REQUIRED ACTION = Word for word, repeat the data that follows. Do not include the pictures.

DATA SEGMENT =
- - -
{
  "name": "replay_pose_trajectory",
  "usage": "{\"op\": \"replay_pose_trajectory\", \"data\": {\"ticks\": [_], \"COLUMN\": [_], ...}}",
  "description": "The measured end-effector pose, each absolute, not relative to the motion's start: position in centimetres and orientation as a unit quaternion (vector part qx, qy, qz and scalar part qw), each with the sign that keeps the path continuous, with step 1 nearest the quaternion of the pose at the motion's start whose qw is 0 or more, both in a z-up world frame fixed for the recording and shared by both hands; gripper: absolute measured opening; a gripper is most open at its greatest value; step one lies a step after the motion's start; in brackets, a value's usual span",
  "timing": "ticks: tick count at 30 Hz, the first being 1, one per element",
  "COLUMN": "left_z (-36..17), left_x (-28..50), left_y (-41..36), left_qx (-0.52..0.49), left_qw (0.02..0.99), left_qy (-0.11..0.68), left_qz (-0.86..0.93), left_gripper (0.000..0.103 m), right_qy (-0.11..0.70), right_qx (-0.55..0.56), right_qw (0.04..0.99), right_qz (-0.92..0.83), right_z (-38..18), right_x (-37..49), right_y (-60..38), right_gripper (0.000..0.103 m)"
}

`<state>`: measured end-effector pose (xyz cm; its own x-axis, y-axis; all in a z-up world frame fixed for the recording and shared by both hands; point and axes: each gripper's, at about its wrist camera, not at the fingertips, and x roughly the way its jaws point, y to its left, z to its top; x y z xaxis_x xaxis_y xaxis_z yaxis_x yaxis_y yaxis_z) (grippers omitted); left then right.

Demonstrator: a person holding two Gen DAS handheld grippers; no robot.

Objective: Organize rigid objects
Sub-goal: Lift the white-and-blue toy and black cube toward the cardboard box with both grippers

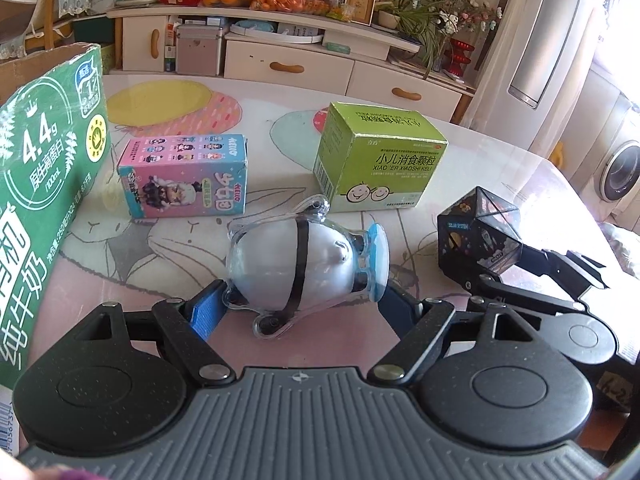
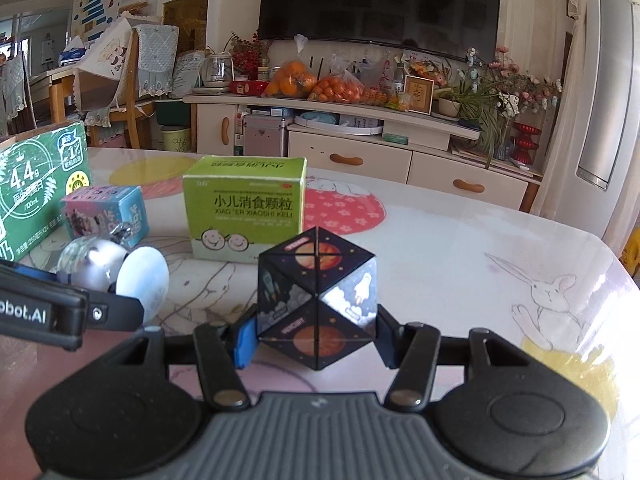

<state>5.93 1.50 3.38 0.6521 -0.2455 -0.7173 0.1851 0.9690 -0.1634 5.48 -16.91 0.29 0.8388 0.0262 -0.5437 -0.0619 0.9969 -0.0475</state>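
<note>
We hold two grippers over a glossy table point(image 2: 460, 248) covered in a pastel cartoon rabbit print; our left gripper point(image 1: 304, 300) has its blue-padded jaws closed on a clear plastic capsule toy with a white rounded body, a black band and a pale blue cap point(image 1: 304, 264), which lies on its side between the pads, its cap toward the right finger; in the right wrist view that same toy point(image 2: 116, 272) shows at the left edge, clamped by the left gripper's black arm; our right gripper point(image 2: 316, 332) grips a black folding cube printed with planets, rockets and stars point(image 2: 316, 296), one corner edge facing the camera, the blue pad pressed on its left face and the dark finger on its right face; in the left wrist view this cube point(image 1: 478, 236) sits to the right of the capsule toy, apart from it; behind them on the table stand a green cube-shaped medicine box with two smiling faces point(image 2: 244, 212), a pink and blue cardboard figurine box lying on its side point(image 1: 184, 176), and, at the far left, a large green milk carton case point(image 1: 44, 192); we cannot tell whether the toy or the cube touches the tabletop
</note>
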Motion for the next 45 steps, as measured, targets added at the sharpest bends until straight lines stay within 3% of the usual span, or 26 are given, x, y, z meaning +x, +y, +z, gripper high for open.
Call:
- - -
OUTPUT FOR THIS EXERCISE =
{
  "name": "replay_pose_trajectory",
  "usage": "{\"op\": \"replay_pose_trajectory\", \"data\": {\"ticks\": [_], \"COLUMN\": [_], ...}}",
  "description": "The measured end-effector pose, each absolute, not relative to the motion's start: position in centimetres and orientation as a unit quaternion (vector part qx, qy, qz and scalar part qw), each with the sign that keeps the path continuous, with step 1 nearest the quaternion of the pose at the motion's start whose qw is 0 or more, both in a z-up world frame fixed for the recording and shared by both hands; gripper: absolute measured opening; a gripper is most open at its greatest value; step one lies a step after the motion's start; in brackets, a value's usual span",
  "timing": "ticks: tick count at 30 Hz, the first being 1, one per element",
  "COLUMN": "left_z (-36..17), left_x (-28..50), left_y (-41..36), left_qx (-0.52..0.49), left_qw (0.02..0.99), left_qy (-0.11..0.68), left_qz (-0.86..0.93), left_gripper (0.000..0.103 m), right_qy (-0.11..0.70), right_qx (-0.55..0.56), right_qw (0.04..0.99), right_qz (-0.92..0.83), right_z (-38..18), right_x (-37..49), right_y (-60..38), right_gripper (0.000..0.103 m)"
}

`<state>`: measured end-effector pose (xyz cm; its own x-axis, y-axis; all in a z-up world frame fixed for the recording and shared by both hands; point and axes: each gripper's, at about its wrist camera, not at the fingertips, and x roughly the way its jaws point, y to its left, z to its top; x y z xaxis_x xaxis_y xaxis_z yaxis_x yaxis_y yaxis_z) (grippers omitted); left then right.

Demonstrator: a person holding two Gen DAS handheld grippers; no robot.

Objective: Organize rigid objects
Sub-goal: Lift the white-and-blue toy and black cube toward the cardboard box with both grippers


<state>5.93 1.50 3.38 0.6521 -0.2455 -0.7173 0.1851 0.9690 -0.1634 5.48 -16.91 0.29 0.8388 0.0262 -0.5437 -0.0619 0.9969 -0.0475</state>
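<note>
We hold two grippers over a glossy table point(image 2: 460, 248) covered in a pastel cartoon rabbit print; our left gripper point(image 1: 304, 300) has its blue-padded jaws closed on a clear plastic capsule toy with a white rounded body, a black band and a pale blue cap point(image 1: 304, 264), which lies on its side between the pads, its cap toward the right finger; in the right wrist view that same toy point(image 2: 116, 272) shows at the left edge, clamped by the left gripper's black arm; our right gripper point(image 2: 316, 332) grips a black folding cube printed with planets, rockets and stars point(image 2: 316, 296), one corner edge facing the camera, the blue pad pressed on its left face and the dark finger on its right face; in the left wrist view this cube point(image 1: 478, 236) sits to the right of the capsule toy, apart from it; behind them on the table stand a green cube-shaped medicine box with two smiling faces point(image 2: 244, 212), a pink and blue cardboard figurine box lying on its side point(image 1: 184, 176), and, at the far left, a large green milk carton case point(image 1: 44, 192); we cannot tell whether the toy or the cube touches the tabletop
</note>
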Motion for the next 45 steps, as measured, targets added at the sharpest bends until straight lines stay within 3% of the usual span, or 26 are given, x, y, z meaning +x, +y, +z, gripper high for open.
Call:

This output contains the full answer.